Dashboard Order Programming FAQ
Login

 Introduction

 Information
 Scrape Google Search
 Scraping Bing Search


 Free Source Code

Basic API information

Minimal API link: https://scraping.services/api?user=_USER@ACCOUNT_&credentials=_CREDENTIALS_
API login: _USER@ACCOUNT_
API key: _CREDENTIALS_

Scrape Google Search

Any Google Search related API calls require the "&job_type=scrape_google_search"  parameter

By using the API it is possible to do the same tasks as by using your Google Search dashboard.

How to scrape:
  1. Create a Job
  2. Modify the job by adding keywords, up to 100.000
  3. Start the Job
  4. Download and store results (result details are available for 14 days within our database)

 

 The Job


A Job contains up to 100,000 keywords and all information required to scrape the keyword results from Google.
There is no limit on the number of Jobs that can be created, however each Job is identified by a unique identifier.

Job parameters:


A job can be modified and deleted freely until it was started.

The credit cost depends on Priority, Results per Keyword and the number of Keywords and will be deducted when the Job is started.
By using get_job it is possible to estimate the scraping timespan which depends on the selected priority and number results to scrape.
Once the job has been started it can not be modified anymore and will continue to run until finished.


 API Tasks

get_jobs: 
https://scraping.services/api?user=_LOGIN_&credentials=_PASSWORD_&job_type=scrape_google_search&type=json&task=get_jobs

This API call will return up to 50 jobs. All details about the jobs are included except the keywords,result data and detailed progress.
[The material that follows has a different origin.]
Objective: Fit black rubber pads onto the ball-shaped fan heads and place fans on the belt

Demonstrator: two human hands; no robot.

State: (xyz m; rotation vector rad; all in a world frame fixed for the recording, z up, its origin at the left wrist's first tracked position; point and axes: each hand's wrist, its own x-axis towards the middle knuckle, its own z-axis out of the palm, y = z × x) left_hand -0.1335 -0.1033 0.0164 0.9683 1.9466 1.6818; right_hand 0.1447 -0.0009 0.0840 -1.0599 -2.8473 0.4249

The api task "get_job" can be used to retrieve progress details about one specific job.

 

Response example:

{
  "exceptions": [],
  "answer":
{
"jobs" :
[
  {
    "jobname": "first test",
    "created": "2016-04-11 03:20:21",
    "job_type": "scrape_google_search",
    "max_results": "100",
    "estimated_keywords": "4",
    "priority": "1",
    "finished": "2016-12-11 03:21:01",
    "credit_cost": "0.60",
    "start": "1",
    "progress": 100
  },
  {
    "jobname": "second test",
    "created": "2016-12-11 03:06:08",
    "job_type": "scrape_google_search",
    "max_results": "100",
    "estimated_keywords": "5",
    "priority": "1",
    "finished": "2016-12-11 03:13:01",
    "credit_cost": "0.60",
    "start": "1",
    "progress": 100
  }
  ]
}
}


get_job:

https://scraping.services/api?user=_LOGIN_&credentials=_PASSWORD_&job_type=scrape_google_search&type=json&task=get_job&jobname=_JOBNAME_

This call is used to receive details about a specific job, especially once it has been started.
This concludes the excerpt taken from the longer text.